07| o s p e k

653 94 13
                                    

/ if you can't get somebody off your mind, they are probably supposed to be there /
🌔🌕🌖

Hari pertama ospek tiba. Saya bersama ribuan mahasiswa baru lainnya sedang dijemur di lapangan yang kering kerontang karena begitu garangnya matahari memanggang bumi seharian ini.

"Yang sakit boleh misah dari barisan. Yang sakit aja lho, Dek!"

"Itu yang di belakang, jangan ngobrol sendiri. Yang tenang, biar cepet selesai."

"Dek, itu barisnya yang lurus, ya! Jangan kayak anak TK yang susah dibilangin."

Saya menghela napas mendengar teriakan panitia ospek yang bersahut-sahutan. Tidak jahat memang, tapi banyak sarkasnya.

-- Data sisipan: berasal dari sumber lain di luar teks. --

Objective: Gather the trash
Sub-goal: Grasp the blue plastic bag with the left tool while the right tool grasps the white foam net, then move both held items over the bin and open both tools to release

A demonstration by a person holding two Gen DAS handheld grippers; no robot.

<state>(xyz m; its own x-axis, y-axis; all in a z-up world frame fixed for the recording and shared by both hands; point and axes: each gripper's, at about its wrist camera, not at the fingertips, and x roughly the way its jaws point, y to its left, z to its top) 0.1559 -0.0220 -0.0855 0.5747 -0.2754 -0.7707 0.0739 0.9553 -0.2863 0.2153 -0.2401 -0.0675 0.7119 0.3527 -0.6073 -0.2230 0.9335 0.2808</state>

Mata saya berkelana ke barisan-barisan tetangga. Mencari seseorang yang akhir-akhir ini tidak pernah lagi muncul di hadapan saya. Terakhir kali ketemu, ya yang waktu festival musik malam itu.

Saya berhasil menemukan Dio. Seingat saya, Ayunda pernah bilang dia anak Psikologi, yang mana artinya sekarang ini dia pasti satu barisan dengan Dio. Dan benar saja. Saya menemukan dia di barisan agak depan, tidak jauh dari tempat Dio berdiri, sedang menunduk-nundukan kepala karena kepanasan.

Kasihan. Tapi lucu juga.

Dio sepertinya juga menyadari tingkah Ayunda. Disodorkannya selembar kertas yang dia bawa sejak tadi kepada gadis itu. Dari kejauhan, saya bisa melihat Ayunda tersenyum berterima kasih setelah menerima kertas itu.

Tidak tahu kenapa, tawa saya nyaris lolos kala melihat dia segera menempelkan kertas itu ke wajah. Mungkin saking frustasinya akibat panas terik dan kegiatan berjemur yang tidak kunjung usai.

"Kelompok 56, siap-siap ikutin Mbak yang kerudung biru, ya!"

Kelompok Ayunda dan Dio. Syukurlah, penantian panjang Ayunda akhirnya selesai. Saya bisa melihat sisa-sisa semangat kembali berpijar di wajah lelahnya begitu dia melewati barisan saya.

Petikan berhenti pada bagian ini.